_Goal of the exercise_: Only the lines from the beginning of the data below through the line containing "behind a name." belong in the response, each copied exactly.

_Exercise data_:

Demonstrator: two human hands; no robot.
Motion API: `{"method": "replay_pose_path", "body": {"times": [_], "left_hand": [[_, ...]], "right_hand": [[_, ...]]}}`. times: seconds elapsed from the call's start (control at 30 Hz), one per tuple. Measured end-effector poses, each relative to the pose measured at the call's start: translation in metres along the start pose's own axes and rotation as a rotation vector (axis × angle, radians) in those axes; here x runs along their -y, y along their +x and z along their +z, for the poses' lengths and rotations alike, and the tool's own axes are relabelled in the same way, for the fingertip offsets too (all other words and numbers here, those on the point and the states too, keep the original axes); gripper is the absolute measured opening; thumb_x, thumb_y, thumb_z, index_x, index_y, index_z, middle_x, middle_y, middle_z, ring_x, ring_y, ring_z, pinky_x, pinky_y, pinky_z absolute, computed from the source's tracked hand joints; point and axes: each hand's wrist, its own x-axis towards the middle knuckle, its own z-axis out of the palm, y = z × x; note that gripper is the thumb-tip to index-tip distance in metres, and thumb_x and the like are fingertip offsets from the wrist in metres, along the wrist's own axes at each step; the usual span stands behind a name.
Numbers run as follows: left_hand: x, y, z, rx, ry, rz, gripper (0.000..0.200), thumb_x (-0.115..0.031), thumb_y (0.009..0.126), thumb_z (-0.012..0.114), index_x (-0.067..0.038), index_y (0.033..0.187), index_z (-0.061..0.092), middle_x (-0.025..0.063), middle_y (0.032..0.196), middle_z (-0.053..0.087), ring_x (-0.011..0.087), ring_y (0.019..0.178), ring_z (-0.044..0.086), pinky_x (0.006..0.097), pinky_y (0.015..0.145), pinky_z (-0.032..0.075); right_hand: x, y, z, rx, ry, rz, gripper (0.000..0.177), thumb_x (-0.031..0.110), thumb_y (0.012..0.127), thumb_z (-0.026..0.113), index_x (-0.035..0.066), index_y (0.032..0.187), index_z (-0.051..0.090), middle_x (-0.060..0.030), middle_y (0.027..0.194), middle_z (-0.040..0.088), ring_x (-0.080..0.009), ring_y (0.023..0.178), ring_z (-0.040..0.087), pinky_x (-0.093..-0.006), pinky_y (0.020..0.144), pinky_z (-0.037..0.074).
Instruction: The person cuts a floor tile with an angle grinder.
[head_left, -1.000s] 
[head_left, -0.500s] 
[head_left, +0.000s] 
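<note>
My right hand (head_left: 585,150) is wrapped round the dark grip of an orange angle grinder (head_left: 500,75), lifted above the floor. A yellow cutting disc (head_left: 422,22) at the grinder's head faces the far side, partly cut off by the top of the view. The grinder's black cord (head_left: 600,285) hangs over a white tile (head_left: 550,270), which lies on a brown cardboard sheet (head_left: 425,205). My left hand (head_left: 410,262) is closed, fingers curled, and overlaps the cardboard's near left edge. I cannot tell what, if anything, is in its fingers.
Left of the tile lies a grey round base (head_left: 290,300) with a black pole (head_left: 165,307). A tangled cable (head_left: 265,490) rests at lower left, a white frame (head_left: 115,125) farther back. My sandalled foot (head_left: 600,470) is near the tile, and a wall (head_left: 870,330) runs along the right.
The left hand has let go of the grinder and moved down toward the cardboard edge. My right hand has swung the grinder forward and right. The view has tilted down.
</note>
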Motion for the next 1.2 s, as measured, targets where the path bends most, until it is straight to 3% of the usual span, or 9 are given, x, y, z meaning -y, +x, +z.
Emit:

_Written solution_:
Demonstrator: two human hands; no robot.
Motion API: `{"method": "replay_pose_path", "body": {"times": [_], "left_hand": [[_, ...]], "right_hand": [[_, ...]]}}`. times: seconds elapsed from the call's start (control at 30 Hz), one per tuple. Measured end-effector poses, each relative to the pose measured at the call's start: translation in metres along the start pose's own axes and rotation as a rotation vector (axis × angle, radians) in those axes; here x runs along their -y, y along their +x and z along their +z, for the poses' lengths and rotations alike, and the tool's own axes are relabelled in the same way, for the fingertip offsets too (all other words and numbers here, those on the point and the states too, keep the original axes); gripper is the absolute measured opening; thumb_x, thumb_y, thumb_z, index_x, index_y, index_z, middle_x, middle_y, middle_z, ring_x, ring_y, ring_z, pinky_x, pinky_y, pinky_z absolute, computed from the source's tracked hand joints; point and axes: each hand's wrist, its own x-axis towards the middle knuckle, its own z-axis out of the palm, y = z × x; note that gripper is the thumb-tip to index-tip distance in metres, and thumb_x and the like are fingertip offsets from the wrist in metres, along the wrist's own axes at each step; the usual span stands behind a name.

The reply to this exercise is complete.